Now the really important part

Quote

Of the five COVID-19 patients who required hospitalization, four were fully vaccinated. No deaths were reported.

 

19 minutes ago, The_Omega said:

Now the really important part

 

The issue with using the Provincetown outbreak as real world data is that there are too many variables not controlled for and other unknown variables which prohibit any possible way to deduce to what degree vaccines prevented against symptomatic disease. To do this we'd need to know the total number of people that visited the city that week / weekend. We'd then also need to know the vax compliance rate of everyone who visited the city, not just those who live there (which is what the current numbers are for.) There's a big difference in using a denominator of 2k vs 20k.

Either way, it's still enough to inform us in a general sense, (that vaccinated individuals can still get sick and spread it to other vaccinated people) but not enough to tell us to what degree the vaccines are working to block infection.

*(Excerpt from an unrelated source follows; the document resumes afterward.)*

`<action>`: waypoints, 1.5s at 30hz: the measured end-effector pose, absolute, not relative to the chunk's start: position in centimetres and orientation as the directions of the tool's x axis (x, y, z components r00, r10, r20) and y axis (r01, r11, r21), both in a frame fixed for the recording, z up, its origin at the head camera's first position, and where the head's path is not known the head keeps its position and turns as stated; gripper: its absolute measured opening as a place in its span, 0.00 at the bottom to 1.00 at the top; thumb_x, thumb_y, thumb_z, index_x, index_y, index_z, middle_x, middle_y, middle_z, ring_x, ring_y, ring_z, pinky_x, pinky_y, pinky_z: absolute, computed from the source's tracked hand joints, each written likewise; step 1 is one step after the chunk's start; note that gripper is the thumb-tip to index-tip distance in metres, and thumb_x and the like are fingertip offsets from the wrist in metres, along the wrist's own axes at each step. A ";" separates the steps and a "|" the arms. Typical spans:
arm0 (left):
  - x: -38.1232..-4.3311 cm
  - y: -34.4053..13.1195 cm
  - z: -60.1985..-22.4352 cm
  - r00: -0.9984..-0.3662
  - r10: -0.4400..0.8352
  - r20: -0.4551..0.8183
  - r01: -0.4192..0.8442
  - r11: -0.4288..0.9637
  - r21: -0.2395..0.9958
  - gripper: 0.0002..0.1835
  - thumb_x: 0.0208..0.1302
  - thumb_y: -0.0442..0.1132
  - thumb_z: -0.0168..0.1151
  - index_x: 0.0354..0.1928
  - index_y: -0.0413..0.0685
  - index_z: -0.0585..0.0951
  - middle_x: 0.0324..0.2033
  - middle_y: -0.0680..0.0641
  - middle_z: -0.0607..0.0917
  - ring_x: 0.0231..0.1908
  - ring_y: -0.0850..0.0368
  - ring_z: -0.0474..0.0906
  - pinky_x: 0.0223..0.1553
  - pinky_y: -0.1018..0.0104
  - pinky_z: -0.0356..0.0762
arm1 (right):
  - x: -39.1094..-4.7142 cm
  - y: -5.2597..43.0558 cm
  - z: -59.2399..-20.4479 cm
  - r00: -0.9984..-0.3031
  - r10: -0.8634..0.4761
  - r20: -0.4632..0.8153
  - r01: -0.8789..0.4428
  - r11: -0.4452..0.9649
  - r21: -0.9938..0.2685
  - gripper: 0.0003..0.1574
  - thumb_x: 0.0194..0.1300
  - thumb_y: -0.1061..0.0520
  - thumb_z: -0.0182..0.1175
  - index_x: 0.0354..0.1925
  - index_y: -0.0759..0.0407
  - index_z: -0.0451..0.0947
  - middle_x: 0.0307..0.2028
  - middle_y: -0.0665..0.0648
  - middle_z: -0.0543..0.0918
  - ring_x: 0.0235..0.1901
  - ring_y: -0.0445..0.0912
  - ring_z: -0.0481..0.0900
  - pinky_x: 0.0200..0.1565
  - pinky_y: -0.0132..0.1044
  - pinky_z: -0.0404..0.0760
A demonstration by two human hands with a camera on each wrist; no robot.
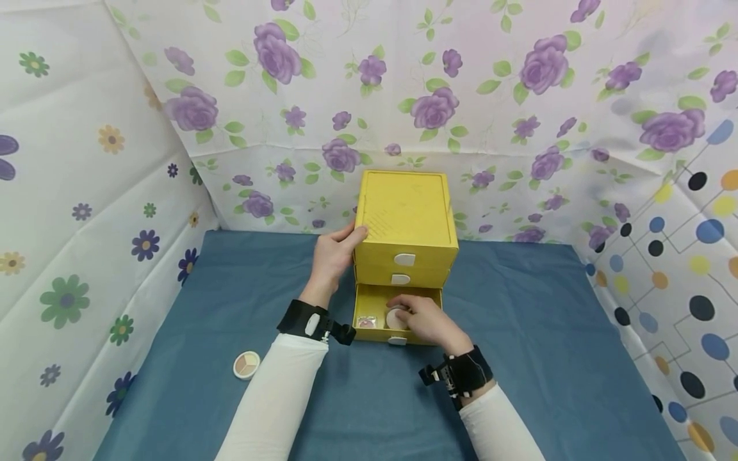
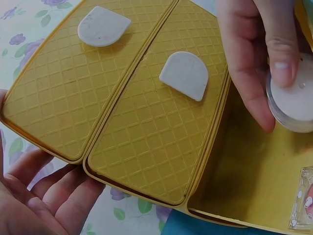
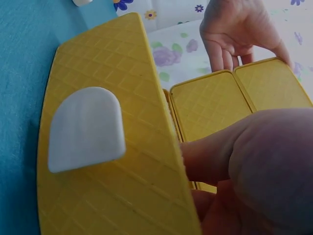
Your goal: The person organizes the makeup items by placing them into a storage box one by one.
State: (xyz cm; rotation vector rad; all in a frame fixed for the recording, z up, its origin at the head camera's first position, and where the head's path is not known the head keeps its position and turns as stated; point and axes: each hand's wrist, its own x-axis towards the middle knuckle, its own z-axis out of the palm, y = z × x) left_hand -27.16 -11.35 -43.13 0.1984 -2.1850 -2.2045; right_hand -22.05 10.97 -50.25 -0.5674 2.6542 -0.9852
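Observation:
A yellow cabinet (image 1: 406,208) with three stacked drawers and white tabs stands near the back; its bottom drawer (image 1: 369,335) is pulled out. My left hand (image 1: 333,256) steadies the cabinet's upper left side, thumb along the top edge and fingers against the side panel. Inside the open drawer, my right hand (image 1: 428,318) holds a round white case (image 2: 299,100) with a clear rim, the thumb on its pale face. To its left in the drawer lies a small clear square packet (image 1: 366,322) with pink in it.
On the blue cloth (image 1: 357,410) at the left sits a round white palette (image 1: 246,365) with three skin-toned sections. A flowered curtain (image 1: 277,160) rises close behind the cabinet, and patterned cloths hang at both sides.

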 end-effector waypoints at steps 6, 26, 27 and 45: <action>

For that we need studies with better controls and less confounding factors.

We’ll never block all infections. We’re all going to get sick. The question is, how seriously?

2 minutes ago, The_Omega said:

We’ll never block all infections. We’re all going to get sick. The question is, how seriously?

No, this is a false dichotomy. Assuming you mean sick with covid.

1 minute ago, we_gotta_believe said:

No, this is a false dichotomy. Assuming you mean sick with covid.

No, I mean sick. Covid is here to stay.  It’s now one of many.